Using diagrams and various props, GOP lawmakers consistently assailed the bill as ineffective and flawed.
But the sponsor, Sen. Mary Hodge, D-Brighton, insisted the measure would reduce mass killings by placing the limit on ammunition magazines.
This, considering the states top ammunition manufacturer, Magpul, has suggested they might have to move operations if the proposal passes and is signed into law. Republicans in the State Senate:
…argued that the bills wouldn’t reduce gun violence and that mental health treatment should be expanded instead.
“We can make as many laws as we want. Until we change the hearts of man, they’re going to continue to do evil things,” said Republican Sen. Scott Renfroe.
Why is all of this important? Beyond a Second Amendment fight in a particular state, as the local media states:
The Colorado debate is being watched nationally as a bellwether of how far politically moderate states are willing to go with new gun laws in the wake of mass shootings in a suburban Denver movie theater and a Connecticut elementary school.

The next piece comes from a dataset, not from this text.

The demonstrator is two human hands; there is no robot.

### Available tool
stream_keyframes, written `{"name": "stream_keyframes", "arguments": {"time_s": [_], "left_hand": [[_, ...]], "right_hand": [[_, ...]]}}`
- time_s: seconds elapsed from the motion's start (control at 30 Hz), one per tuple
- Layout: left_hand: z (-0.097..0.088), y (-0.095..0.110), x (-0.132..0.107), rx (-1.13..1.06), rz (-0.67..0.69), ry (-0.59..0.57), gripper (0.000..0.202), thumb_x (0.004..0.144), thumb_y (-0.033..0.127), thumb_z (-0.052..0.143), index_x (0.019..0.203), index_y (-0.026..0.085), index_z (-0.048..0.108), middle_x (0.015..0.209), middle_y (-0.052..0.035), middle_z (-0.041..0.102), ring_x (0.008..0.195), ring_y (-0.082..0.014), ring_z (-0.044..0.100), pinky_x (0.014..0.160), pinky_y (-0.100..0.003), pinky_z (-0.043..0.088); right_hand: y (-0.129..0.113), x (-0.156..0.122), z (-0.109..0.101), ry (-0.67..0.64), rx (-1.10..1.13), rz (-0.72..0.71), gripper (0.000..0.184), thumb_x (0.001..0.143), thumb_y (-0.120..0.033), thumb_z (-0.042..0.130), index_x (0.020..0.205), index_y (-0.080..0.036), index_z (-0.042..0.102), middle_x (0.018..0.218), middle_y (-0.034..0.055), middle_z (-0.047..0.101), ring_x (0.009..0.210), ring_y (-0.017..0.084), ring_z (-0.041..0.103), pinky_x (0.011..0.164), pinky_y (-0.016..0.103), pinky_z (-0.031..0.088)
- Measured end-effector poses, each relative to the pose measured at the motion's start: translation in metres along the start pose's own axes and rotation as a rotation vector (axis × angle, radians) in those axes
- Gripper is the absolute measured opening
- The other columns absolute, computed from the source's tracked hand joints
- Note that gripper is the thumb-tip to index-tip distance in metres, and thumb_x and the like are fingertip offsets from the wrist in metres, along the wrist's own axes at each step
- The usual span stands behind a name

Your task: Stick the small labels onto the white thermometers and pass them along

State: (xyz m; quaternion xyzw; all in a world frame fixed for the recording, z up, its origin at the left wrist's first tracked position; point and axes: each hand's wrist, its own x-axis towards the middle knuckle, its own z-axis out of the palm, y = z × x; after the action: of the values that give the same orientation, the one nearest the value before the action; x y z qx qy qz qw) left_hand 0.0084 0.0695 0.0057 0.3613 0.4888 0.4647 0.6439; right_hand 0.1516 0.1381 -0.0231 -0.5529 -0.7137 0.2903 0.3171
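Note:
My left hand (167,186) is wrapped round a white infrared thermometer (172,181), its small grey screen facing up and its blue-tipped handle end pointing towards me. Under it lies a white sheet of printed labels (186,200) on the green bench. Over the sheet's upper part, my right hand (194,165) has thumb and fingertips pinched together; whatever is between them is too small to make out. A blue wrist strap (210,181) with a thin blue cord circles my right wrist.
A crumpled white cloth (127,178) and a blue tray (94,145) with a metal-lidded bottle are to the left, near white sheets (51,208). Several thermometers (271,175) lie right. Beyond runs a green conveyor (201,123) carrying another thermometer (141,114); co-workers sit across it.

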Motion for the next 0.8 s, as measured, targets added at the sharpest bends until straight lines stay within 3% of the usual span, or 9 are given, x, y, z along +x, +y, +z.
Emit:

In other words, the left is using Colorado as a testing ground of sorts to determine how far the can go in limiting the Constitutional right to bear arms. In fact, Joe Biden has already made personal phone calls to Democrat state representatives in Colorado to encorage the advancement of strict gun control measures.
In addition, the Soros funded Center For American Progress has also been pushing an agenda that includes 13 new gun laws. As Awr Hawkins observes, Soros and company believe that guns are the problem, not criminals. I think it also goes further for some on the left to a desire to disarm the citizenry to make them more subject to the increasing federal power for which they are aiming.
Make no mistake, if the strictest gun grabbing measures are signed into law, the left will become even more emboldened and look to Colorado as a precedent to advance the gun control agenda to an ever-increasing number of states. It is more important than ever to support efforts in Colorado to block these attempts to infringe on citizens’ Constitutionally protects rights. It is this incremental approach to passing an agenda at which the left has become particularly adept. In other words, start with one state (just like with unions in Wisconsin), go as far as possible there, then move to the next state and try for more, and so on. Once they have been able to move the needle on the Second Amendment, they’ll move on to perhaps another Constitutionally protected right, such as the First Amendment. This is how the left steals liberty on its path to their illusory socialist utopia, and it must be stopped.